* What is being asked:
Could you set down all of the data again, exactly as it stands?

* Data provided:
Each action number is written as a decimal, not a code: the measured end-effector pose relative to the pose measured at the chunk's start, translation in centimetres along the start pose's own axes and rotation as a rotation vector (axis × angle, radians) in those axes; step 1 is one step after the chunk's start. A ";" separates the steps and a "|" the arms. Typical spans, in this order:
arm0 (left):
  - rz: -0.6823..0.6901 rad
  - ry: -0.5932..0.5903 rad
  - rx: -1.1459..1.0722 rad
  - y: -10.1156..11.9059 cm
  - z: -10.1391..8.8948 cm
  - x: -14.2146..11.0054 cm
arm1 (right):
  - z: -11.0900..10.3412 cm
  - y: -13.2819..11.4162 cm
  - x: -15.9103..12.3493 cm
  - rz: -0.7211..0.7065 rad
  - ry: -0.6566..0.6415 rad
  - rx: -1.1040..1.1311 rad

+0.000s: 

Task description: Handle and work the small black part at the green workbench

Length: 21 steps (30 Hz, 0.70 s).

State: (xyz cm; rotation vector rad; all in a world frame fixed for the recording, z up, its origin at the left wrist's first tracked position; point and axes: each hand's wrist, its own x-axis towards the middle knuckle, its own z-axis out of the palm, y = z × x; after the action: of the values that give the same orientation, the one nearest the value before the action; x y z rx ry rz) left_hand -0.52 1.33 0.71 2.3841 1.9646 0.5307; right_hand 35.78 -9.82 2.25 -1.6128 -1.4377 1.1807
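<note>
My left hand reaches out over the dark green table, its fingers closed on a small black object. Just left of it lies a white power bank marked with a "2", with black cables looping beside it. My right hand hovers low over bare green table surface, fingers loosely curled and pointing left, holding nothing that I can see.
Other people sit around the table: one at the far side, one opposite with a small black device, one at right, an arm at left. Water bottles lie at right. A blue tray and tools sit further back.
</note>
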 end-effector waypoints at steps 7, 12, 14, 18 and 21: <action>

* Written answer:
Each action number is written as a decimal, not a code: the measured end-effector pose relative to the pose measured at the chunk's start, translation in centimetres along the start pose's own axes and rotation as a rotation vector (axis × angle, radians) in those axes; step 1 is one step after the chunk's start. A ";" separates the steps and a "|" the arms. Typical spans, in this order:
arm0 (left):
  - rz: -0.6823..0.6901 rad
  - ry: -0.5932..0.5903 rad
  - rx: -1.1459..1.0722 rad
  - y: -10.1156..11.9059 cm
  - z: -10.1391..8.8948 cm
  - x: -14.2146..11.0054 cm
arm1 (right):
  - z: -11.0900..10.3412 cm
  - y: -13.2819..11.4162 cm
  - x: -15.9103..12.3493 cm
  - rz: -0.7211..0.7065 rad
  - ry: -0.6566..0.6415 rad
  - rx: -1.1040..1.1311 rad

+0.000s: 

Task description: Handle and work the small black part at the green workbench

Length: 21 steps (30 Hz, 0.70 s).

State: (xyz cm; rotation vector rad; all in a world frame fixed for the recording, z up, its origin at the left wrist's first tracked position; point and axes: each hand's wrist, its own x-axis towards the middle knuckle, its own z-axis out of the palm, y = z × x; after the action: of the values that give the same orientation, the one nearest the value before the action; x y z rx ry rz) left_hand -0.52 1.33 0.71 2.3841 1.9646 0.5307; right_hand 35.78 -9.82 2.25 -1.6128 -1.4377 1.1807
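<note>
My left hand reaches out over the dark green table, its fingers closed on a small black object. Just left of it lies a white power bank marked with a "2", with black cables looping beside it. My right hand hovers low over bare green table surface, fingers loosely curled and pointing left, holding nothing that I can see.
Other people sit around the table: one at the far side, one opposite with a small black device, one at right, an arm at left. Water bottles lie at right. A blue tray and tools sit further back.
</note>
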 end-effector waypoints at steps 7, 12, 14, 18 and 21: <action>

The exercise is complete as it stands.